En vis-à vis indiquez l’intensité/ la qualité du souvenir et/ou l’importance de ces endroits par une de ses caractéristiques (immense, froid, dangereux… sans importance)

Listez dans l’ordre les personnes rencontrées (un douanier, une grand-tante, un ami, un inconnu ou… absolument personne

En vis-à-vis, indiquez l’intensité, la qualité de la rencontre par une de ses caractéristiques (forte, marrante, futile, intellectuelle, amoureuse… ou sans importance).

(15’ pour les deux consignes)

  1. Dans votre carnet de traces, tracez très sommairement l’itinéraire, comme si vous expliquiez un chemin, en vitesse à un passant » (10’)
  2. Classement  (15’): classez les éléments de vos listes en catégories (hommes, femmes, point d’eau, bâtiment, objet sacré, lieu public…)

Trouvez un signe-symbole le plus simple possible pour chacune des catégories

Choisissez maintenant la technique, l’outil et le support qui vous permettront de (re)produire ces symboles »

Trouvez un moyen de tracer l’itinéraire

Ce moment me semble être à la fois le plus important et le plus laborieux : il faut déterminer le code. 15 minutes me semblent vraiment trop peu.
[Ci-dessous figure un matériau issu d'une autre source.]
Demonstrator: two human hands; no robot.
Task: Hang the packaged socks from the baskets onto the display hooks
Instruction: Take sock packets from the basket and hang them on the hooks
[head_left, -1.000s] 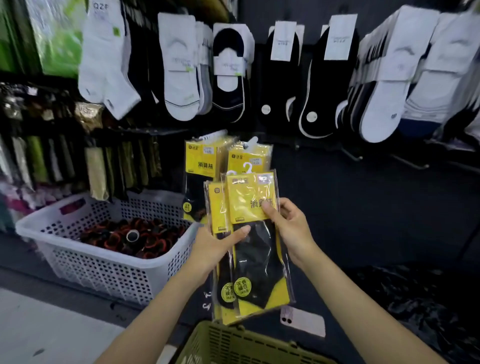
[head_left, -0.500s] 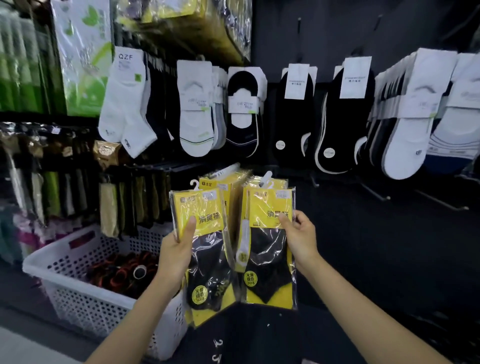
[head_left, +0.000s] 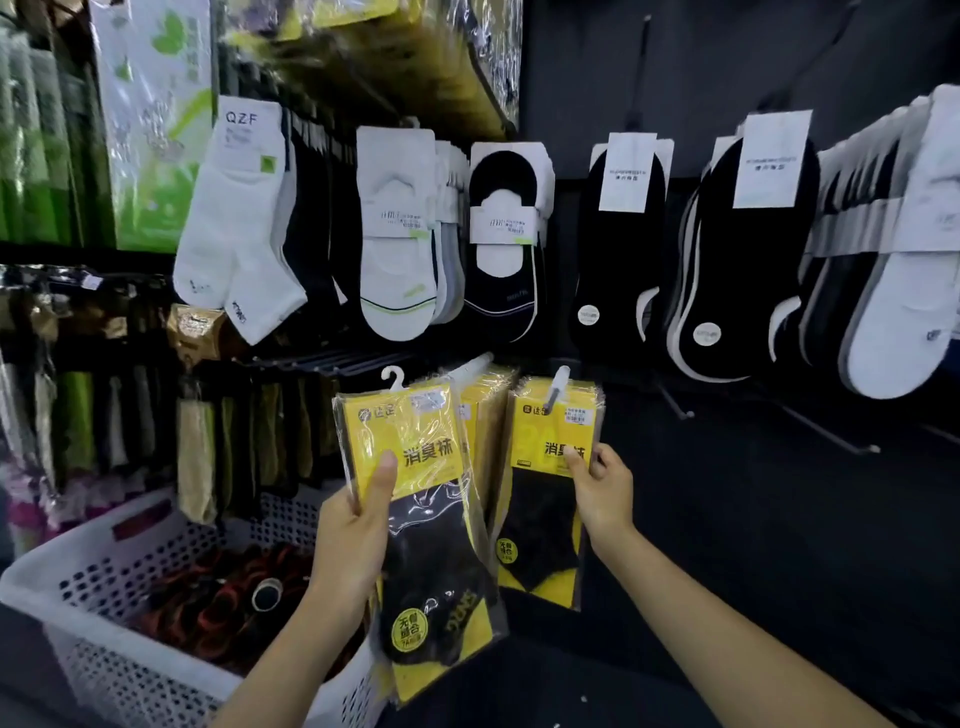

Je propose une heure ! hum…

Références (10’)

  1. Lectures des textes sur les aborigènes. (et surligner une ou deux phrases qui me parlent particulièrement + lecture ?) 10’

Création, recomposition, production (70 minutes)

  1. Vous transmettez votre rêve à une personne de votre choix, celle à qui vous n’avez rien à cacher à propos de ce Rêve… Utilisez le code choisi ; pensez à codifier également les caractéristiques (fort, féminin, triste…) sans tout Rêve-éler de votre monde… Nous n’avons pas à tout comprendre – Deux formats possibles : en longueur et accordéon (voir livre d’A. Maeght) ou format carte routière (avec pliages ??) préciser la taille

 Matériel

  • Livre de la collection d’Adrien Maeght : la Belle au bois dormant
  • Référents bibliographiques sur les Aborigènes : texte, musique…
  • Matériel de gravure, (à préciser) : cuters, gouges, pigments, brou de noix, café, liant (huile de lin, œuf ??), matériel pour fabriquer des cachets (cartons divers, colle..)
  • Exemples de peintures, et de cartes routières ? à montrer.